_WHAT TO PRODUCE_.
The data below must be returned in full and exactly.

_RAW DATA_.
____

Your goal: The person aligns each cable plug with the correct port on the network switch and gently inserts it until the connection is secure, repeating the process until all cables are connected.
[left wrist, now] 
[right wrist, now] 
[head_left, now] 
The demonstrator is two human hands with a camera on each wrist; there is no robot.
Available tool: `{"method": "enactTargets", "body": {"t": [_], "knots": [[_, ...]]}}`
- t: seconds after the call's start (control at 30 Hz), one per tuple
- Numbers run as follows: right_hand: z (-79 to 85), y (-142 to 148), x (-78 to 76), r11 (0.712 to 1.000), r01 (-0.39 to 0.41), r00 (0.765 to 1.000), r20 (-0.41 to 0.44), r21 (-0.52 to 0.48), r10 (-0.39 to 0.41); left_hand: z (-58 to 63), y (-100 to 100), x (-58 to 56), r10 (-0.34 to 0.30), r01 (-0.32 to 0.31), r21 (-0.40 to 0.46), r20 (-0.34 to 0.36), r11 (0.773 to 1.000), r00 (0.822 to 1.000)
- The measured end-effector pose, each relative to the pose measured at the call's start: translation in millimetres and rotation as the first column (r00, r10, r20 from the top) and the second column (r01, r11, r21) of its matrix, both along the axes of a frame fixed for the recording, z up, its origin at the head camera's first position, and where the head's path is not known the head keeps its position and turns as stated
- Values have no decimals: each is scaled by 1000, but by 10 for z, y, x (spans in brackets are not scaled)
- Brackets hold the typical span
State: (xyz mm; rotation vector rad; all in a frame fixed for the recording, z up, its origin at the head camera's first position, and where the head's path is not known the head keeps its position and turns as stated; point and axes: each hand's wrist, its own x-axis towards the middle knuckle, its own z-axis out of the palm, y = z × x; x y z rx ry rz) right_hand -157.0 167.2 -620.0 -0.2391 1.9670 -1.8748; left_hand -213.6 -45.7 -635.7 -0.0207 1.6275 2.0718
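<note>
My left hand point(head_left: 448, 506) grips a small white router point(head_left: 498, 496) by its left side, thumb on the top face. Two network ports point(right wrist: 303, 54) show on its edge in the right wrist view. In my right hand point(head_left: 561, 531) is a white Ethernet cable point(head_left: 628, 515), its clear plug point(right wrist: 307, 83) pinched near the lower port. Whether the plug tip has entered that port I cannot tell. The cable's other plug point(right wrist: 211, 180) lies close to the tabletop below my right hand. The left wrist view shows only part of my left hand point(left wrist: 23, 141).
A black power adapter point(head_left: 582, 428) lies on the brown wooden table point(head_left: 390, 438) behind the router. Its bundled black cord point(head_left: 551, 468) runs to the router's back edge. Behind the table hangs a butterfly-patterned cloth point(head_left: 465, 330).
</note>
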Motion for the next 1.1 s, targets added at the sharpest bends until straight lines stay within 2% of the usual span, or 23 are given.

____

_ANSWER TO THE EXERCISE_.
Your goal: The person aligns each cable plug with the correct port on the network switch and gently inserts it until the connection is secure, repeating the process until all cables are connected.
[left wrist, now] 
[right wrist, now] 
[head_left, now] 
The demonstrator is two human hands with a camera on each wrist; there is no robot.
Available tool: `{"method": "enactTargets", "body": {"t": [_], "knots": [[_, ...]]}}`
- t: seconds after the call's start (control at 30 Hz), one per tuple
- Numbers run as follows: right_hand: z (-79 to 85), y (-142 to 148), x (-78 to 76), r11 (0.712 to 1.000), r01 (-0.39 to 0.41), r00 (0.765 to 1.000), r20 (-0.41 to 0.44), r21 (-0.52 to 0.48), r10 (-0.39 to 0.41); left_hand: z (-58 to 63), y (-100 to 100), x (-58 to 56), r10 (-0.34 to 0.30), r01 (-0.32 to 0.31), r21 (-0.40 to 0.46), r20 (-0.34 to 0.36), r11 (0.773 to 1.000), r00 (0.822 to 1.000)
- The measured end-effector pose, each relative to the pose measured at the call's start: translation in millimetres and rotation as the first column (r00, r10, r20 from the top) and the second column (r01, r11, r21) of its matrix, both along the axes of a frame fixed for the recording, z up, its origin at the head camera's first position, and where the head's path is not known the head keeps its position and turns as stated
- Values have no decimals: each is scaled by 1000, but by 10 for z, y, x (spans in brackets are not scaled)
- Brackets hold the typical span
State: (xyz mm; rotation vector rad; all in a frame fixed for the recording, z up, its origin at the head camera's first position, and where the head's path is not known the head keeps its position and turns as stated; point and axes: each hand's wrist, its own x-axis towards the middle knuckle, its own z-axis out of the palm, y = z × x; x y z rx ry rz) right_hand -157.0 167.2 -620.0 -0.2391 1.9670 -1.8748; left_hand -213.6 -45.7 -635.7 -0.0207 1.6275 2.0718
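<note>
My left hand point(head_left: 448, 506) grips a small white router point(head_left: 498, 496) by its left side, thumb on the top face. Two network ports point(right wrist: 303, 54) show on its edge in the right wrist view. In my right hand point(head_left: 561, 531) is a white Ethernet cable point(head_left: 628, 515), its clear plug point(right wrist: 307, 83) pinched near the lower port. Whether the plug tip has entered that port I cannot tell. The cable's other plug point(right wrist: 211, 180) lies close to the tabletop below my right hand. The left wrist view shows only part of my left hand point(left wrist: 23, 141).
A black power adapter point(head_left: 582, 428) lies on the brown wooden table point(head_left: 390, 438) behind the router. Its bundled black cord point(head_left: 551, 468) runs to the router's back edge. Behind the table hangs a butterfly-patterned cloth point(head_left: 465, 330).
</note>
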Motion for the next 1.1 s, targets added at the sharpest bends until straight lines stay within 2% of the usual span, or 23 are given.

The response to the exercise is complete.